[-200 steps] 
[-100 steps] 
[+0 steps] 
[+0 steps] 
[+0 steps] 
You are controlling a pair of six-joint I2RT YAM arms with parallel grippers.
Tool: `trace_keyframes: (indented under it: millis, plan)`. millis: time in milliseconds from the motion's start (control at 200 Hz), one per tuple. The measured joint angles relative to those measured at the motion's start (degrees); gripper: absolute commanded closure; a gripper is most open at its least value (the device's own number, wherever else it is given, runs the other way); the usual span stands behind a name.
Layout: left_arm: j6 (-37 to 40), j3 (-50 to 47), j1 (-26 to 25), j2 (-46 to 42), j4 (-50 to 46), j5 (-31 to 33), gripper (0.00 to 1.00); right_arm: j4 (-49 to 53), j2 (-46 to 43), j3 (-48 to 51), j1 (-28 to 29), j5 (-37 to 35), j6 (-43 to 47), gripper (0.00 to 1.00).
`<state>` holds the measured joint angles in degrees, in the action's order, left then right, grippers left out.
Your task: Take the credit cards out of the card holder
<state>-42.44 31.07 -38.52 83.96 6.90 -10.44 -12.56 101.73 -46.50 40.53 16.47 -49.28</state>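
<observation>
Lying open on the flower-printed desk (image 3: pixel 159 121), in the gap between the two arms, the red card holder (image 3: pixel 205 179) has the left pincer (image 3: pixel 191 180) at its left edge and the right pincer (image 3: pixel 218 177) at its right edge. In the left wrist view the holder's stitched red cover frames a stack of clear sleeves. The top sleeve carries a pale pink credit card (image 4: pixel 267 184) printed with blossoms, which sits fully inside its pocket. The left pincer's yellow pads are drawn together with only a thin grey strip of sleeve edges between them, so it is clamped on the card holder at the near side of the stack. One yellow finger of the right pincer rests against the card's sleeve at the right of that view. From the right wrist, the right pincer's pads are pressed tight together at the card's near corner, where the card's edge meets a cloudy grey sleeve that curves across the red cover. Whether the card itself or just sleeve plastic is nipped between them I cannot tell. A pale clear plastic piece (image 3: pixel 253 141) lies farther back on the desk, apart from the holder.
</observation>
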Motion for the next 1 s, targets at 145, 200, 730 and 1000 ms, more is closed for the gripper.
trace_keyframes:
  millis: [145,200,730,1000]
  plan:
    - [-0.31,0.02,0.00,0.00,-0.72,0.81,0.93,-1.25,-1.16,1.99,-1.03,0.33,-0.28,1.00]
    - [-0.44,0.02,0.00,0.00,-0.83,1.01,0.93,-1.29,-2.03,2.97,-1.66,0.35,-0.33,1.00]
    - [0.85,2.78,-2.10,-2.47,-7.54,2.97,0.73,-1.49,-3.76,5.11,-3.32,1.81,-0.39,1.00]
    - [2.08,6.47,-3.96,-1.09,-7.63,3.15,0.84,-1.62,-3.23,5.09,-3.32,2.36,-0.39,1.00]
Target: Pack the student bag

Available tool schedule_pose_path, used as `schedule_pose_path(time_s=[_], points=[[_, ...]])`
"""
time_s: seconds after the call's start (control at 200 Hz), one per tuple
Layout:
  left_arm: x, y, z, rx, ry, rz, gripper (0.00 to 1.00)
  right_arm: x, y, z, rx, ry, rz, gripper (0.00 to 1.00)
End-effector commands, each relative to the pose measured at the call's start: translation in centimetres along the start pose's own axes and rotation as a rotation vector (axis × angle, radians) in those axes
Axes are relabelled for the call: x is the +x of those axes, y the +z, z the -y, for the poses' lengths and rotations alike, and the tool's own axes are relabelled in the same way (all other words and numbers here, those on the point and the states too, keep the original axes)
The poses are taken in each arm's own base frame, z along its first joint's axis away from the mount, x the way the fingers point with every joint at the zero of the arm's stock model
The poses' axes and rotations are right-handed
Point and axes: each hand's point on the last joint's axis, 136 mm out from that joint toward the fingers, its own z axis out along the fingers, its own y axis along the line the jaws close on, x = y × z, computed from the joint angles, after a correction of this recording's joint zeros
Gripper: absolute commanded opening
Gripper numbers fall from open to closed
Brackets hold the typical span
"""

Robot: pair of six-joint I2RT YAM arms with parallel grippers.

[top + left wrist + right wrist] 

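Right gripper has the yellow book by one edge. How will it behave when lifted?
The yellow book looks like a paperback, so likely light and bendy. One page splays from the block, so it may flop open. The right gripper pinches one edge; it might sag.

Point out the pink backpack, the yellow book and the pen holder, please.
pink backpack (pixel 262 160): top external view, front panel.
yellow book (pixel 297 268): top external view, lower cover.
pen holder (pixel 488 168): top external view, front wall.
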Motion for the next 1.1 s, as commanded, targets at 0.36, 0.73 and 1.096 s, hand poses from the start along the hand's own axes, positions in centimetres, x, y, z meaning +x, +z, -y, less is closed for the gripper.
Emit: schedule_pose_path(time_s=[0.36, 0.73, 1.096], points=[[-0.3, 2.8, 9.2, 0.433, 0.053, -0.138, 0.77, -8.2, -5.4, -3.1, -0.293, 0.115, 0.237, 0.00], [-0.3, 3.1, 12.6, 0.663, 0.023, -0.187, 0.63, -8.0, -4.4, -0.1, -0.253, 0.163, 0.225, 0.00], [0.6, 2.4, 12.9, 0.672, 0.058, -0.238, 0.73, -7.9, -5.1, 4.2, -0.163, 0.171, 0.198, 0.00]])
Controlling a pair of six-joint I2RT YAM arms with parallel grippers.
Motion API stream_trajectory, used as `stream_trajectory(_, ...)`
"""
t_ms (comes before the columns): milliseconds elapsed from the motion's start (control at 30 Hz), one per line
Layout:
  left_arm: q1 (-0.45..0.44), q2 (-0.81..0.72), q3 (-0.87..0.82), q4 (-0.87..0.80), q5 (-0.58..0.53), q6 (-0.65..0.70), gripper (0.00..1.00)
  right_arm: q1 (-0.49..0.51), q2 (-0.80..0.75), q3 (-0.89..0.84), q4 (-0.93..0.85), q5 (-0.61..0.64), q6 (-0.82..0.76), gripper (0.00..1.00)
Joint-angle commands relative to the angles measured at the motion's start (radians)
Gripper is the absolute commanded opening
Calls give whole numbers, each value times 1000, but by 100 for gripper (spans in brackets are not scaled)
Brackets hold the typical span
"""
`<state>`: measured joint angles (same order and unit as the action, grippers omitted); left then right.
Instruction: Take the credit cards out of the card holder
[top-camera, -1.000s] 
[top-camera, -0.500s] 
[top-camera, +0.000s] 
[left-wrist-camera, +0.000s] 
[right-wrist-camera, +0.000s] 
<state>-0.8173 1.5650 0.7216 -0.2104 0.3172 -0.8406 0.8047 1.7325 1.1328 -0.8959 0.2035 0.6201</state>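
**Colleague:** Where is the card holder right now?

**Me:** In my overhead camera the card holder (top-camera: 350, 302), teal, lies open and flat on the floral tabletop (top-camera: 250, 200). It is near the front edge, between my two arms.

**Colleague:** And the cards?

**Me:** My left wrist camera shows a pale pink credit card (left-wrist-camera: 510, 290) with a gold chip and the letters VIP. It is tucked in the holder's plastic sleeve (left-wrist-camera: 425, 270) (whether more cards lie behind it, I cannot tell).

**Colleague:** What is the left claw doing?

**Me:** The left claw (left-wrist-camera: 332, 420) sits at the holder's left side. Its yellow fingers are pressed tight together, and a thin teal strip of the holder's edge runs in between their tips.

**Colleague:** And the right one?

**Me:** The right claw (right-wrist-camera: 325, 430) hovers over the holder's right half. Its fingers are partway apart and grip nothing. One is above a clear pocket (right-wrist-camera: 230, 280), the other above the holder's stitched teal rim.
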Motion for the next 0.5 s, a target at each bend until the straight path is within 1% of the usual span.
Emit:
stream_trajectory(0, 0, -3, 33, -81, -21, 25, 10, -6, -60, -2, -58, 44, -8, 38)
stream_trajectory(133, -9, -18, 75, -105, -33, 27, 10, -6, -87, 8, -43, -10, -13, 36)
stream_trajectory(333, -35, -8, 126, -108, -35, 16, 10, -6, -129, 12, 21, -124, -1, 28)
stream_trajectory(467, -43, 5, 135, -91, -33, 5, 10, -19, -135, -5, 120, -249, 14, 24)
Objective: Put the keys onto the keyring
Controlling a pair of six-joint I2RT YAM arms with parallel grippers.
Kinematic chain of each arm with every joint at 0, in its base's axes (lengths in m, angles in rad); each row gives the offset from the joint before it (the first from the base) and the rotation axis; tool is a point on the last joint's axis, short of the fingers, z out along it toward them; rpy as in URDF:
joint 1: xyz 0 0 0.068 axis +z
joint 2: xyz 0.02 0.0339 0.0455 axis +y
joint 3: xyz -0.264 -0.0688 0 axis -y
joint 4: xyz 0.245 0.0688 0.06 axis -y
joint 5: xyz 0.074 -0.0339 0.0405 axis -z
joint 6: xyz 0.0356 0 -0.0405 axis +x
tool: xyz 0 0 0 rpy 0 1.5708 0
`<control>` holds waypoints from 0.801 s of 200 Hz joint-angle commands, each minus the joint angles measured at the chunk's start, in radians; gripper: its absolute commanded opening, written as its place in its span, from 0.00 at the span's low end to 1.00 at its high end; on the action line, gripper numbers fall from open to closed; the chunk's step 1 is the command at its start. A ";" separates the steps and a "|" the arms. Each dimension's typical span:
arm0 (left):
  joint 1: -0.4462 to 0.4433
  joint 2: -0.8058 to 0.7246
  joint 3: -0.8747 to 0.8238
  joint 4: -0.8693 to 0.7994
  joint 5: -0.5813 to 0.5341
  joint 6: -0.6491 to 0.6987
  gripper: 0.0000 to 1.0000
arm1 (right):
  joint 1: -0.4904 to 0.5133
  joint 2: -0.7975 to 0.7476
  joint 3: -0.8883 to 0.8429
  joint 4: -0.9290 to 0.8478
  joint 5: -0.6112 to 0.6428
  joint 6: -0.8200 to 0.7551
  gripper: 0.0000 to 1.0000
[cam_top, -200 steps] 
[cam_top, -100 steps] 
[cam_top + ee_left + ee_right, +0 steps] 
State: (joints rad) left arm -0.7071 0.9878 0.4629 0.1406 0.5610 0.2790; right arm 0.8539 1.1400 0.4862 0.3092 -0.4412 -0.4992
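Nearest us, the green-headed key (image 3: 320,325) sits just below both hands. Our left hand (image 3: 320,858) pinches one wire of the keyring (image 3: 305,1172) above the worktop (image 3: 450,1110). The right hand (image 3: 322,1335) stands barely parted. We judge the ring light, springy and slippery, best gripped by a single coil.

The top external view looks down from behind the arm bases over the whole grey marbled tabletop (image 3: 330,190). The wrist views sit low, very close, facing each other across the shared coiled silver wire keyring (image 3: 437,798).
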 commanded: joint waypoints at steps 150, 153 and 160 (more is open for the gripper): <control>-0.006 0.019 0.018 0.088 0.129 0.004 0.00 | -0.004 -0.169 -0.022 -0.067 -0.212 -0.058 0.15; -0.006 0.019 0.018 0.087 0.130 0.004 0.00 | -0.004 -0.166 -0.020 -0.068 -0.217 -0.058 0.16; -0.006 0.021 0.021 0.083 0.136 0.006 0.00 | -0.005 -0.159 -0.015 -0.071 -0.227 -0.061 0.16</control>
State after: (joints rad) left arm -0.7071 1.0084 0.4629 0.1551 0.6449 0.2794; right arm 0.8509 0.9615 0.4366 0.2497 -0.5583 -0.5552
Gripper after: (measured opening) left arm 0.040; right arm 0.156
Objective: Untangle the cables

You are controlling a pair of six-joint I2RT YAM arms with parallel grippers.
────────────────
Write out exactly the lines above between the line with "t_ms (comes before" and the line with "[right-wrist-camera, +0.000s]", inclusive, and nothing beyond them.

EXERCISE SOLUTION:
t_ms (comes before the columns): milliseconds elapsed from the motion's start (control at 30 Hz), one per line
Layout:
  left_arm: q1 (-0.45..0.44), q2 (-0.81..0.72), q3 (-0.87..0.82), q4 (-0.87..0.80), q5 (-0.58..0.53), q6 (-0.65..0.70), gripper (0.00..1.00)
  right_arm: q1 (-0.49..0.51), q2 (-0.80..0.75), q3 (-0.89..0.84), q4 (-0.93..0.85), q5 (-0.61..0.64), q6 (-0.82..0.76), gripper (0.00..1.00)
Joint-angle commands relative to the angles measured at the motion's start (radians)
Gripper is the absolute commanded opening
Calls give whole numbers, each value times 1000, but by 100 for gripper (spans in brackets are not scaled)
Brackets hold the typical span
"""
`<state>`: measured joint angles (same order and unit as the action, grippers omitted); left then right.
Instruction: Take the credit cards out of the card holder
[top-camera, -1.000s] 
[top-camera, -0.500s] 
[top-camera, +0.000s] 
[left-wrist-camera, +0.000s] 
[right-wrist-camera, +0.000s] 

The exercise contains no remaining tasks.